Following reported approval by the Nigerian Electricity Regulatory Commission (NERC), electricity tariffs were increased across DisCos in the country in December 2022. Several prepaid customers have reportedly confirmed the increase. Both the Minister of Power and NERC have refused to confirm or deny the increase.
SERAP said, “the increase in electricity tariff failed to follow due process. It is entirely inconsistent and incompatible with the provisions of the Nigerian Constitution of 1999 [as amended], the Electric Power Sector Reform Act and the country’s international human rights obligations.”
According to SERAP, “millions of Nigerians continue to live in darkness despite the spending by successive governments of trillions of naira as investments and bailouts to electricity companies.”
The letter, read in part: “the increase is unjustified, especially given the unreliable, inefficient and poor quality of electricity in the country. Rather than providing electricity discounts to poor Nigerians, successive governments continue to give bailouts to electricity companies.
“Your government should have used the report by the National Bureau of Statistics (NBS), which shows damning revelations that some 133 million Nigerians are poor as a basis to improve access to regular electricity supply, and extend electricity to remote rural households.
“The latest increase in electricity tariff is coming on the heels of the NBC report which shows that over half of the population of Nigeria are multidimensionally poor and cook with dung, wood or charcoal, rather than cleaner energy.

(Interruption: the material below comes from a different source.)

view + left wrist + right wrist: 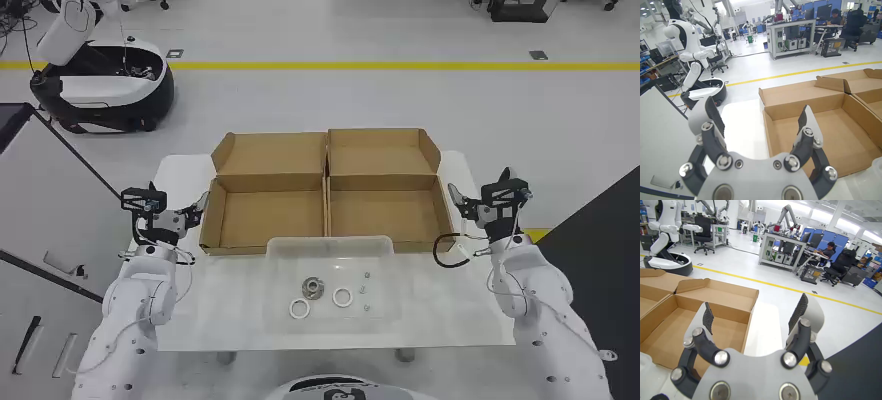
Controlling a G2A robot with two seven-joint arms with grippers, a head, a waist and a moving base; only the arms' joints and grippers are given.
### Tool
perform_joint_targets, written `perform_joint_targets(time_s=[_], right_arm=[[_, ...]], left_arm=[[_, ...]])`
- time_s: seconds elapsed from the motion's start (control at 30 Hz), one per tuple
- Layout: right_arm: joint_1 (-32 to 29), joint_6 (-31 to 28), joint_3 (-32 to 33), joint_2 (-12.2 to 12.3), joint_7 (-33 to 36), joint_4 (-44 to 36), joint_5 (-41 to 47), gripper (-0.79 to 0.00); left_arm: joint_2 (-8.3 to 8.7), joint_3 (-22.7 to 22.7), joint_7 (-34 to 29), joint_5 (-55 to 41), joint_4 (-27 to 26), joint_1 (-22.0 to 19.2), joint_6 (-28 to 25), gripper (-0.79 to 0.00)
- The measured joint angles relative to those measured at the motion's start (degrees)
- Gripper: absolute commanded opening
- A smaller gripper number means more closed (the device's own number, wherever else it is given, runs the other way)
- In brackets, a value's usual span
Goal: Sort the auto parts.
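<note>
Between the fingertips of my left gripper (757,113) there is only air — its jaws stand wide apart and hold nothing. My right gripper (755,306) is the same, spread open and empty. Each hovers beside the outer wall of one of two open brown cardboard boxes set side by side: the left box (268,218) just beside my left gripper, the right box (385,213) just beside my right. Both boxes look empty.

Nearer my body, just before the boxes' near walls, a shallow clear plastic tray (282,248) sits on the white table (440,315). The parts lie flat in it: a round grey metal hub (313,288), two white rings (299,309) and a few small silver fasteners (366,290).

So everything to be sorted lies back toward me and inward from both grippers, between them. The hub and one ring sit somewhat nearer my left gripper, the fasteners nearer my right. Being round, the hub and rings offer no long axis to line up with — I judge a straight-down grasp would serve.
</note>
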Motion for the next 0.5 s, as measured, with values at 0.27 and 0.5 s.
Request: perform_joint_targets(time_s=[0.27,0.5], right_arm=[[-1.0,-15.43,7.04,1.21,12.11,-9.69,8.7,0.0],[2.38,-29.29,11.06,2.71,26.96,-13.41,17.54,0.0]], left_arm=[[0.0,0.0,0.0,0.0,0.0,0.0,0.0,0.0],[0.0,0.0,0.0,0.0,0.0,0.0,0.0,0.0]])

High deprivations are also apparent nationally in sanitation, time to healthcare, food insecurity, and housing.
“Access to regular electricity supply would improve the quality of life of the population.
“Electricity is an essential public service but millions of Nigerians continue to pay the price for corruption in the electricity sector–staying in darkness, but still made to pay crazy electricity bills. Electricity supply remains inadequate and irregular.
“Regular and uninterrupted access to electricity is a fundamental human right. Your government has legal obligations to ensure that the operations of NERC and electricity companies do not impair the effective enjoyment of the right.
“The failure of successive governments and high-ranking government officials to prevent widespread and systematic corruption in the electricity sector and to bring suspected perpetrators to justice is the primary cause of the exploitation of electricity consumers.
“Investigating the spending of investments and bailouts by successive governments in DISCOS and prosecuting anyone suspected of corruption and mismanagement of public funds, and recovering any proceeds of crime would end a culture of impunity in the power sector, and improve access to and affordability of electricity in Nigeria.
“Successive governments have failed to increase power generation and provide Nigerians with regular and uninterrupted electricity supply, with many electricity contracts shrouded in secrecy, and trillions of Naira going down the drain.
“Section 14(2)(b) of the Nigerian Constitution of 1999 [as amended] provides that, ‘the security and welfare of the people shall be the primary purpose of government.
“Under Section 16(1)(a)(b), your government has the obligations to ‘harness the resources of the nation and promote national prosperity and an efficient, a dynamic and self-reliant economy’, and to ‘secure the maximum welfare, freedom and happiness of every citizen.
“Nigeria has also ratified the African Charter on Human and Peoples’ Rights and the International Covenant on Economic, Social and Cultural Rights, which recognize legally enforceable economic and social rights, such as the rights to education, health, safe food and clean water, security, and shelter.
“Under Chapter 2 of the 1999 Constitution of Nigeria dealing with Fundamental Objectives and Directive Principles of State Policy, high-level public officials have a clear obligation to ‘eradicate all corrupt practices and abuse of power. Furthermore, the constitution prohibits the exploitation of Nigeria’s human and natural resources for any reasons other than for the good of the community.
“Articles 5 and 9 of the UN Convention against Corruption also impose legal obligations on your government to ensure proper management of public affairs and public funds, and to promote sound and transparent administration of public affairs.
“The African Commission on Human and Peoples’ Rights has adjudged the failure of the States to provide basic services such as electricity as violating the right to health.”